Stored data entries:
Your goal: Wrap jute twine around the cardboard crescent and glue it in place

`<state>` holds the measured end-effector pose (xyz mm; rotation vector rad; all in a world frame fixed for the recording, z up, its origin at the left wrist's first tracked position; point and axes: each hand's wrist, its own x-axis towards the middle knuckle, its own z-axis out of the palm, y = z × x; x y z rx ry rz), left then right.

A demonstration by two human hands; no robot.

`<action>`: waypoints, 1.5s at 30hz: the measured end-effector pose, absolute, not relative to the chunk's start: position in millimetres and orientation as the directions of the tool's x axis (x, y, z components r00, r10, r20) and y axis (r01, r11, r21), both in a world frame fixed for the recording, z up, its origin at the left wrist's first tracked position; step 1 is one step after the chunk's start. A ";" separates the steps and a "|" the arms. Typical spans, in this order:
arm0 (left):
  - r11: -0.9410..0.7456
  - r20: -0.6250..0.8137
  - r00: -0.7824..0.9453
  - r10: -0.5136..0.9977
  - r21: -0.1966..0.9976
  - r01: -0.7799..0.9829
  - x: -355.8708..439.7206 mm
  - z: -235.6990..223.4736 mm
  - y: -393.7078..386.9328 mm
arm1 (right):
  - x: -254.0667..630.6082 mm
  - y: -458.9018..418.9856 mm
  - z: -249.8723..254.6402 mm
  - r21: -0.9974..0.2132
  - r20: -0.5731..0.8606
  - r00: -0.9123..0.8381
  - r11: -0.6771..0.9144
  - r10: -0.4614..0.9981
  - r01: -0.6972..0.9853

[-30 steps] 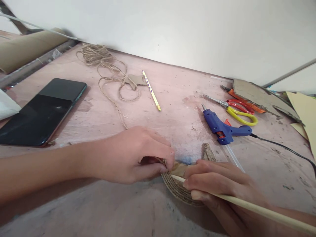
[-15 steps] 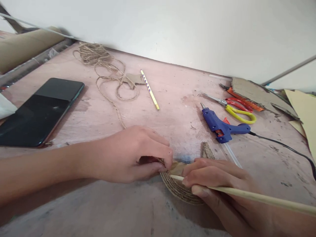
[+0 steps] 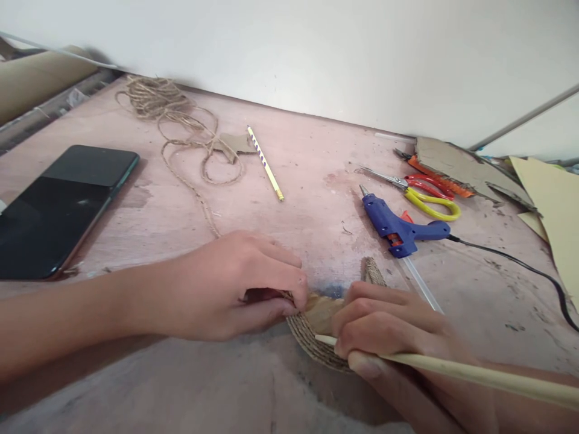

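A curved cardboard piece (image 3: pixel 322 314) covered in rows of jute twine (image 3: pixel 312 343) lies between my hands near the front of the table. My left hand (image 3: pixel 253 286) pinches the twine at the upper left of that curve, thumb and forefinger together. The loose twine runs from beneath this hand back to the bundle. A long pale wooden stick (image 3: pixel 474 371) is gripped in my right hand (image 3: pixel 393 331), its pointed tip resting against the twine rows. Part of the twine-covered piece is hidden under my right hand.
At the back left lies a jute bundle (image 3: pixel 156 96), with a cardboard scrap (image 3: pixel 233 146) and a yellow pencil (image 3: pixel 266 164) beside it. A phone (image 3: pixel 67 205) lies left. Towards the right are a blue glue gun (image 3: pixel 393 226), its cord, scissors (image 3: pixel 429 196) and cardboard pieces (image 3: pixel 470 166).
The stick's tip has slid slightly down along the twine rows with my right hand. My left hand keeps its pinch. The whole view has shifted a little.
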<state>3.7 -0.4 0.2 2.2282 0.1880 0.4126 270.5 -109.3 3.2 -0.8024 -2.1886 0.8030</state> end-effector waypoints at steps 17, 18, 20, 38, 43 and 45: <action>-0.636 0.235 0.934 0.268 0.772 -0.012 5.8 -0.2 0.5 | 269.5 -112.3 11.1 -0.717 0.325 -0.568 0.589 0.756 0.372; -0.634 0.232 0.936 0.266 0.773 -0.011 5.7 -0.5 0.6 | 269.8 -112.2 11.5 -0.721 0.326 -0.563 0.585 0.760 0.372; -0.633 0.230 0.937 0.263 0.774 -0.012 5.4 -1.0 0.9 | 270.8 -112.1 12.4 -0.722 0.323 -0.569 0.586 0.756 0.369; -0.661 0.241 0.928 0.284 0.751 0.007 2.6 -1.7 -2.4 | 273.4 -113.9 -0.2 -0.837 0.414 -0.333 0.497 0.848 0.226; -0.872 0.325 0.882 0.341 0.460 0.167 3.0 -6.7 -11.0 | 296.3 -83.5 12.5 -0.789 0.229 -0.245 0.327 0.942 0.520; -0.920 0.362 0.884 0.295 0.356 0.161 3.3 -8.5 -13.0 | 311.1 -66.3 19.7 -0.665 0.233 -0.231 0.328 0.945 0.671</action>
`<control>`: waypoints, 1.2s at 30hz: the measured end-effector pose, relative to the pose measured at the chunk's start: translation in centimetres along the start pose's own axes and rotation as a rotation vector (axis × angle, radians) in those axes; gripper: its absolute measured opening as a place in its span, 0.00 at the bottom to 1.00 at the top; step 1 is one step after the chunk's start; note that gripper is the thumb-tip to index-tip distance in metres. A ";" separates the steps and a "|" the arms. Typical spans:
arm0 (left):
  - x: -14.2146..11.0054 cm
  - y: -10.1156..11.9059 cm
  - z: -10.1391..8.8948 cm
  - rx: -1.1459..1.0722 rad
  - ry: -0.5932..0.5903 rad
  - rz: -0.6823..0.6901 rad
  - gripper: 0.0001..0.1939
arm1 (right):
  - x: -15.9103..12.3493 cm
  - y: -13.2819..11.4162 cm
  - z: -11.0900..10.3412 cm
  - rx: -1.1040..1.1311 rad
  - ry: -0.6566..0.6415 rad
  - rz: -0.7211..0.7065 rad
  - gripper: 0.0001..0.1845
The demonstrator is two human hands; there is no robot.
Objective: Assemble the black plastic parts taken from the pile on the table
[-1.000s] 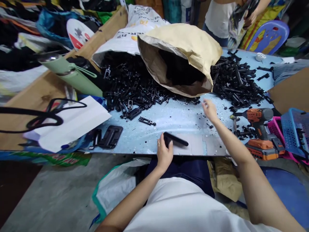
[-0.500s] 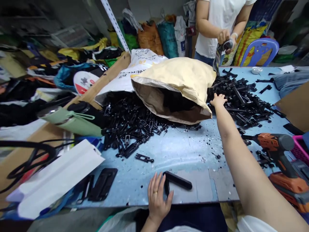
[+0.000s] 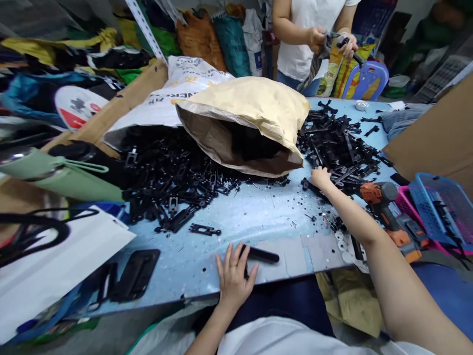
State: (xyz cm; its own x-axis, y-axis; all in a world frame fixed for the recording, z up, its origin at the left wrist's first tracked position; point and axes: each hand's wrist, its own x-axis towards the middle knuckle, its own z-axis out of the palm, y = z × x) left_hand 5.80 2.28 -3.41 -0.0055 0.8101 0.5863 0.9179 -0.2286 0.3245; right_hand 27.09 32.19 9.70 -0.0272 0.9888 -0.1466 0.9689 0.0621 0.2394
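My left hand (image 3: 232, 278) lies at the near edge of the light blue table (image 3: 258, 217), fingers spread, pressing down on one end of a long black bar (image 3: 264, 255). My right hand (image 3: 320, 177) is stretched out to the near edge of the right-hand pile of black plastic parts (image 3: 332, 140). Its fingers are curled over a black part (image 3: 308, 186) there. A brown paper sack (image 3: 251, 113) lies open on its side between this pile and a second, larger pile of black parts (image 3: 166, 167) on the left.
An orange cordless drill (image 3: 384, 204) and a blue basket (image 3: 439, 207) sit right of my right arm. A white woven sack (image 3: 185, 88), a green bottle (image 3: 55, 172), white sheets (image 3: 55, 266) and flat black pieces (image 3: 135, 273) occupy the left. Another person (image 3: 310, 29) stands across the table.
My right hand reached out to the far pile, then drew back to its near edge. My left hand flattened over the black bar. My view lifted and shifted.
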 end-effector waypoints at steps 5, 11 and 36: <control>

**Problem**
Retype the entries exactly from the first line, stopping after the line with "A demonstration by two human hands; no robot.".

**Your response**
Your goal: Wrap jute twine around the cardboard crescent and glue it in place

`<state>` holds the measured end-effector pose (xyz mm; rotation vector rad; all in a world frame fixed for the recording, z up, its origin at the left wrist's first tracked position; point and axes: each hand's wrist, its own x-axis towards the middle knuckle, its own z-axis out of the palm, y = z × x; x y z rx ry rz), left then right.

A demonstration by two human hands; no robot.

Nothing else goes with this output.